Brief: Within the data below, how many lines contain "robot"? Reply with the number only.

Data:
● ● ● ● ●

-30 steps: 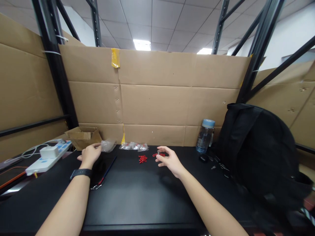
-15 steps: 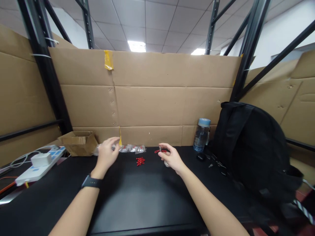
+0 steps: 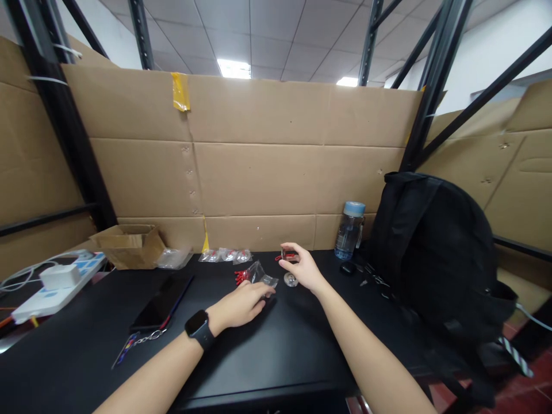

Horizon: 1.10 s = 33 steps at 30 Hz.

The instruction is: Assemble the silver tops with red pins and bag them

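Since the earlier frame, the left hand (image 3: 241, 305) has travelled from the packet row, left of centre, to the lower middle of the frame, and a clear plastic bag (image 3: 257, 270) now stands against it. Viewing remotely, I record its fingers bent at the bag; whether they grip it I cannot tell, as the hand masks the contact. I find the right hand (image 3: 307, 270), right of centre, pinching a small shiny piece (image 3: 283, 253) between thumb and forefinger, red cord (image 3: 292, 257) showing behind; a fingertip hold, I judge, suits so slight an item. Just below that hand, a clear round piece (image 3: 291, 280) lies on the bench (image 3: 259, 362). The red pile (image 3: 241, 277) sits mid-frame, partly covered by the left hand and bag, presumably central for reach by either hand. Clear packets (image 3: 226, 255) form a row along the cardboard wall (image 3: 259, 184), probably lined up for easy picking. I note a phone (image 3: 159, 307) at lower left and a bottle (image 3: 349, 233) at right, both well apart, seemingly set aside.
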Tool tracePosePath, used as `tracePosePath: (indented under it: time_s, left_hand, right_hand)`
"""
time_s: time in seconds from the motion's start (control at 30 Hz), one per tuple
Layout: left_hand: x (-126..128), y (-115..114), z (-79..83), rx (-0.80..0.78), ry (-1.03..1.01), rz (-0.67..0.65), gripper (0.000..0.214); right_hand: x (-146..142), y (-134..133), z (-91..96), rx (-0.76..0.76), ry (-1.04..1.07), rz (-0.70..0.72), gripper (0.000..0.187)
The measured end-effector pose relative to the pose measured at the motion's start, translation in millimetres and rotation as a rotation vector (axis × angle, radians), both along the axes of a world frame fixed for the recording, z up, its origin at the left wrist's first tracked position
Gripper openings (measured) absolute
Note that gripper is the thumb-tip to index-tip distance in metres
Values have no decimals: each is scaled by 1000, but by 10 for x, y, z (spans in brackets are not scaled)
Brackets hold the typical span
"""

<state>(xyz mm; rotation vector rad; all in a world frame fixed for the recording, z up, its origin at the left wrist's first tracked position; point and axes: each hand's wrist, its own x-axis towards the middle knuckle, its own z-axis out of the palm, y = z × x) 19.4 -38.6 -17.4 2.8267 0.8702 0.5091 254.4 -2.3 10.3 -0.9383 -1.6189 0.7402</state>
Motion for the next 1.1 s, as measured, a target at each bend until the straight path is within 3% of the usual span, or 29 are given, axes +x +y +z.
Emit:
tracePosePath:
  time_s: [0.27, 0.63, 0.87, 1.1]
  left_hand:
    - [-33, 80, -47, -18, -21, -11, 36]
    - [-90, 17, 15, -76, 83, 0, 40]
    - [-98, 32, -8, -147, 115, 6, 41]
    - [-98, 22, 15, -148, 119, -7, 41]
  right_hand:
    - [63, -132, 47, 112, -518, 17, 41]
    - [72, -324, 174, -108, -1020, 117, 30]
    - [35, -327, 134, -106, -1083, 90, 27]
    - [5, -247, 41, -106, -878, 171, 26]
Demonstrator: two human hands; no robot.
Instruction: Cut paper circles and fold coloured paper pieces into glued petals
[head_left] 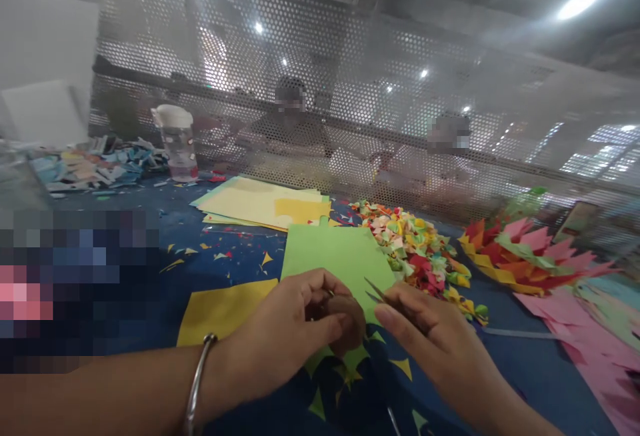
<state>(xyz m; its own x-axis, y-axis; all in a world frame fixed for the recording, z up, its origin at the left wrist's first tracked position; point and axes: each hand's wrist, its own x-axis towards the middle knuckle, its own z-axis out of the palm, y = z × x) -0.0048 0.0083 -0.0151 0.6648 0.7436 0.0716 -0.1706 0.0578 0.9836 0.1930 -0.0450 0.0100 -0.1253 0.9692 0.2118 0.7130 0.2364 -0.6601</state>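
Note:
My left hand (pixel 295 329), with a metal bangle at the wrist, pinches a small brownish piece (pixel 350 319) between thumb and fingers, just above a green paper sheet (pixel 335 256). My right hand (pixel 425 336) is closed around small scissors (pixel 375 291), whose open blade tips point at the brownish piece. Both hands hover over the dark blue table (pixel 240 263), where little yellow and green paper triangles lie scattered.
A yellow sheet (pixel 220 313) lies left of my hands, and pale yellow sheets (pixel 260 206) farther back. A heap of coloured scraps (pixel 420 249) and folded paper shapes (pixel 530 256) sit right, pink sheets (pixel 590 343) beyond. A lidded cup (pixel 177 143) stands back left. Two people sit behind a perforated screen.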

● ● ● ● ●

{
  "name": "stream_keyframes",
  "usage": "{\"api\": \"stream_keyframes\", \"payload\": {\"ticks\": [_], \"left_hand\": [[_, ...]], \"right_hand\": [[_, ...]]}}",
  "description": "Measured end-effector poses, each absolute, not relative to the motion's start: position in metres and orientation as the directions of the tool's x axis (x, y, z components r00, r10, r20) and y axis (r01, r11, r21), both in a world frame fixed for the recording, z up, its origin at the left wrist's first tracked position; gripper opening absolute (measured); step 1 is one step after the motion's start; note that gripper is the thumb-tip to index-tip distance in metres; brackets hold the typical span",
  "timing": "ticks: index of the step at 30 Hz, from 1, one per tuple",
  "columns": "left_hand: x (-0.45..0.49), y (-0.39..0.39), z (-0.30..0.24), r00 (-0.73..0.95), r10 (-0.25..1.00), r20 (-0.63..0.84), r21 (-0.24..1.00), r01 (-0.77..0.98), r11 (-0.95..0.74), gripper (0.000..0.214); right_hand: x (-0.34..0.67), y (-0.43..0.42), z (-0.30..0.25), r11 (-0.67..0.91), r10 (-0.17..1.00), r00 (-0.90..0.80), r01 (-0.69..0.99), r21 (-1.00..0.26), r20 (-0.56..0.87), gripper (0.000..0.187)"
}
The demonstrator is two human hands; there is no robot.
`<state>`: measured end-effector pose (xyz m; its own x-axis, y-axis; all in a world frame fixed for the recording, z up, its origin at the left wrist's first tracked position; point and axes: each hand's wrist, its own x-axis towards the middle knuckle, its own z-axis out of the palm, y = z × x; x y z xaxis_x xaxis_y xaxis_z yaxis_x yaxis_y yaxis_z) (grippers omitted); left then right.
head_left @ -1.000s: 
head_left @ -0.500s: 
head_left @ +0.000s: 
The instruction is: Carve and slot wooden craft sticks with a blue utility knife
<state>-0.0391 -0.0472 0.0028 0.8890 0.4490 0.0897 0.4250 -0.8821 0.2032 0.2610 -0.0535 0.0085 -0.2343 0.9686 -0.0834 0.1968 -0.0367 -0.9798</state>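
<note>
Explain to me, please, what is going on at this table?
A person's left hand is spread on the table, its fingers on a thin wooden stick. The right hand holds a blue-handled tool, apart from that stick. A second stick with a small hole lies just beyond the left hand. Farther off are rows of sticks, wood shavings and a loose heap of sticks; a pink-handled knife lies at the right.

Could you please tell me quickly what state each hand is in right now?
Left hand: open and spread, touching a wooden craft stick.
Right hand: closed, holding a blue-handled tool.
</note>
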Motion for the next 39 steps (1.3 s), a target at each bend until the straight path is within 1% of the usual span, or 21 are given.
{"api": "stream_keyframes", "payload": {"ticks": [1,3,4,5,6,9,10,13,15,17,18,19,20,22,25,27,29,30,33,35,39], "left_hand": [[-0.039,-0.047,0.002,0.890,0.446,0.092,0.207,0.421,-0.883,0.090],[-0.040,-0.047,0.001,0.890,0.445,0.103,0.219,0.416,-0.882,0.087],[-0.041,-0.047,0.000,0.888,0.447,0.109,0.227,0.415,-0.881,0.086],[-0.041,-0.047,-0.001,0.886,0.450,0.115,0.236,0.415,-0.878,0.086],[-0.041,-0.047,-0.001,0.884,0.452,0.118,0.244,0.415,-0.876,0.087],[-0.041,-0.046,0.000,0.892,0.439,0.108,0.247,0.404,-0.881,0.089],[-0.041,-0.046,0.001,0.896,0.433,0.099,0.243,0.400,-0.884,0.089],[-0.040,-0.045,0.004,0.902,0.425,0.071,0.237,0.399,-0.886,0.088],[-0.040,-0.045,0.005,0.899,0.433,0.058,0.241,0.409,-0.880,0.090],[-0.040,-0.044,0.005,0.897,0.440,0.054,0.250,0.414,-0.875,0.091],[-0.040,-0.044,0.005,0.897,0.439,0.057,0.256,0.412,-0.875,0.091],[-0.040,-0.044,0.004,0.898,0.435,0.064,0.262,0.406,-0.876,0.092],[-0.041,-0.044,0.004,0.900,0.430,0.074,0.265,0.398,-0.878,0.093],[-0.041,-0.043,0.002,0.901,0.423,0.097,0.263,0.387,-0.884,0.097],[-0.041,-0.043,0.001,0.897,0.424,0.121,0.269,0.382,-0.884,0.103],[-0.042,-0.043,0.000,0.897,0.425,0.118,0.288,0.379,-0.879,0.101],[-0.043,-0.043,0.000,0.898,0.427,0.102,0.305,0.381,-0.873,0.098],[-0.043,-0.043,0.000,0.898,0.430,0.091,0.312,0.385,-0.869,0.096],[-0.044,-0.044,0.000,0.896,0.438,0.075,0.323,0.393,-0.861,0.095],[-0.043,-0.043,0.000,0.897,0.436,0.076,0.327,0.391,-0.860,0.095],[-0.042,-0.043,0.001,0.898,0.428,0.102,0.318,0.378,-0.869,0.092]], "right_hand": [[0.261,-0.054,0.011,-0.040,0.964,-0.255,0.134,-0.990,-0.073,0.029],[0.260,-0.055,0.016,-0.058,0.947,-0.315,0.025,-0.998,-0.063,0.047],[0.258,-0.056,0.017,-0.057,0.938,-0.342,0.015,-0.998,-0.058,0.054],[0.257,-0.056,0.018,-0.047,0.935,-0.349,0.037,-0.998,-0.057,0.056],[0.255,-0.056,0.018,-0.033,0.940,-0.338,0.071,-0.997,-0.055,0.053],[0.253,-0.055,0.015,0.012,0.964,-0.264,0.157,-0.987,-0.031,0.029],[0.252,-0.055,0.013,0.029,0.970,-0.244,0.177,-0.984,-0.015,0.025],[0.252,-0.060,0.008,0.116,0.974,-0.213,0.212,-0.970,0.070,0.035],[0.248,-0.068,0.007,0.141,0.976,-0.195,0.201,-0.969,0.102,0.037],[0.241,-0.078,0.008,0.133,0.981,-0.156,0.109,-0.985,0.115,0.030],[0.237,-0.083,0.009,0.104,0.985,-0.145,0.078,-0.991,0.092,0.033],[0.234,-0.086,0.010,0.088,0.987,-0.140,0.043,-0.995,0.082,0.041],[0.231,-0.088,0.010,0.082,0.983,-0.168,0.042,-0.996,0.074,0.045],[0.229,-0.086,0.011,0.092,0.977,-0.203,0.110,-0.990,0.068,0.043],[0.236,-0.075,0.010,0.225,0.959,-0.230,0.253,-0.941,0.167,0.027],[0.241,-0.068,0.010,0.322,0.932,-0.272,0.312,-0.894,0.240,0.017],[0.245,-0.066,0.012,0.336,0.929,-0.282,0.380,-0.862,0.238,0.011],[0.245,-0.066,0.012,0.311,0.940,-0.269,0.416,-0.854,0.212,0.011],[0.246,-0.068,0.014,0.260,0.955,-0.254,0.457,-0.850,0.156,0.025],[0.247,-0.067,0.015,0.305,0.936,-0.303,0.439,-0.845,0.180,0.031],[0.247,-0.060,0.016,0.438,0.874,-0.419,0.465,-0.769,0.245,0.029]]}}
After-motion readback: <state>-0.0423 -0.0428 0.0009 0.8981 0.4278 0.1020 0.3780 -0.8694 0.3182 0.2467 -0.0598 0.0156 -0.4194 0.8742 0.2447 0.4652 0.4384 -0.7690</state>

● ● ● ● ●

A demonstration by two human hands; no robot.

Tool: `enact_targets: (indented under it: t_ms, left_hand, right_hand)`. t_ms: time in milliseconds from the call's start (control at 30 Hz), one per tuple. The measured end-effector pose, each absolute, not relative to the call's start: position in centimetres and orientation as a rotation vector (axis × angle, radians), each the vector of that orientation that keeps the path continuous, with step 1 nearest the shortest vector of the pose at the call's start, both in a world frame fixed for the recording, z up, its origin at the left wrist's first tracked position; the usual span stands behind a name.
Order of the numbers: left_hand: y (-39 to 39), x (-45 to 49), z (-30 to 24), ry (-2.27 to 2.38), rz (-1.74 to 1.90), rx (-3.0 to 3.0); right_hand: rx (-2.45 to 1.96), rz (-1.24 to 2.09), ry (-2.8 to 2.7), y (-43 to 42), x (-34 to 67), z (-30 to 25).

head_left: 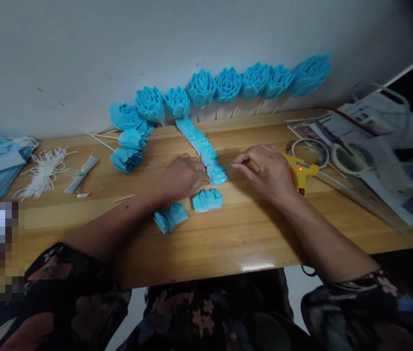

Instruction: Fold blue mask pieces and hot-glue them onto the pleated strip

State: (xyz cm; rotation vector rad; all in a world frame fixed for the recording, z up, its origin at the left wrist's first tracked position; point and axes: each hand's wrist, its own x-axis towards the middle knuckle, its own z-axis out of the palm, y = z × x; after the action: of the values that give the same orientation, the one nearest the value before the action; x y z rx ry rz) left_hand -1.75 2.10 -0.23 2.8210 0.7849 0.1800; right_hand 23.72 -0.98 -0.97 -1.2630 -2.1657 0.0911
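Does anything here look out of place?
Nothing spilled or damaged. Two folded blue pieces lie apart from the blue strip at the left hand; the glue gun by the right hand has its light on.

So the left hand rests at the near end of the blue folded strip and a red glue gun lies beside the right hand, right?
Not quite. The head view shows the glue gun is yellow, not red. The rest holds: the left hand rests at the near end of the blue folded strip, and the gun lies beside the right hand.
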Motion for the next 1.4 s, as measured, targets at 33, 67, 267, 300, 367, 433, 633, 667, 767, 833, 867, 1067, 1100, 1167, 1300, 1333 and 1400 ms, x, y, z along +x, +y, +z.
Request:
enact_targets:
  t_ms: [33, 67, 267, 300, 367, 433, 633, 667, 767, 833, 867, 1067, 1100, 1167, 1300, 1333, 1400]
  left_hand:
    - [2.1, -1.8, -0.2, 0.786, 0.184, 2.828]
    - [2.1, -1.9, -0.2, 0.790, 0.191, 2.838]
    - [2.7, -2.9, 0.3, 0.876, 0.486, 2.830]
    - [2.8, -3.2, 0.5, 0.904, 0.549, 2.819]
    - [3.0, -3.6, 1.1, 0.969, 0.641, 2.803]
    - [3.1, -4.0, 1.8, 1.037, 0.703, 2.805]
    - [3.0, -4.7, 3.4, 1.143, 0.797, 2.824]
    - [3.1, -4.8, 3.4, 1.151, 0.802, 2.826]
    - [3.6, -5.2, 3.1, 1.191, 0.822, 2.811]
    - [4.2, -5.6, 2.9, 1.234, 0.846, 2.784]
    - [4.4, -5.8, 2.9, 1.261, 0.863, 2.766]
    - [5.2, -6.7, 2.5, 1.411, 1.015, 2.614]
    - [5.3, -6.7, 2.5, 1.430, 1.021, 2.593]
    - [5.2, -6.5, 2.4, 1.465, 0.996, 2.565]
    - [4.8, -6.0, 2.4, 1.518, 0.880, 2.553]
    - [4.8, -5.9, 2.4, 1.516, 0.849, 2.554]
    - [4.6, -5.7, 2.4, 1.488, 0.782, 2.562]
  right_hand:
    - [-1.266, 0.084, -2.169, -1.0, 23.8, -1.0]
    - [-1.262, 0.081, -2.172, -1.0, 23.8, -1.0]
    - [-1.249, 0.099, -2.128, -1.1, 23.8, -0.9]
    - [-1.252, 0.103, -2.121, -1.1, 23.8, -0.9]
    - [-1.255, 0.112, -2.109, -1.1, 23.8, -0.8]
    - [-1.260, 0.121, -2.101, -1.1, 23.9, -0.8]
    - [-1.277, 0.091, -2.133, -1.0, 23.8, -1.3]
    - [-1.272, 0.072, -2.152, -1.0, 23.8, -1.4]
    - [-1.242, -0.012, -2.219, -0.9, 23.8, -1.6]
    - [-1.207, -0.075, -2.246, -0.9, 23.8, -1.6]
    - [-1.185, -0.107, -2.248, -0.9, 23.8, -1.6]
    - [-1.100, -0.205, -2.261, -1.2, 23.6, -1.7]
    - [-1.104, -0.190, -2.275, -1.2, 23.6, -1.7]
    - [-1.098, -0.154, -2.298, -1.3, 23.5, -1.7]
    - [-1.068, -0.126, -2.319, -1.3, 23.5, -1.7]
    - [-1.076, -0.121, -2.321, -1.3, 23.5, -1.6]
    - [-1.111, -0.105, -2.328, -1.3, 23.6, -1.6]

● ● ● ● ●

Task response: 3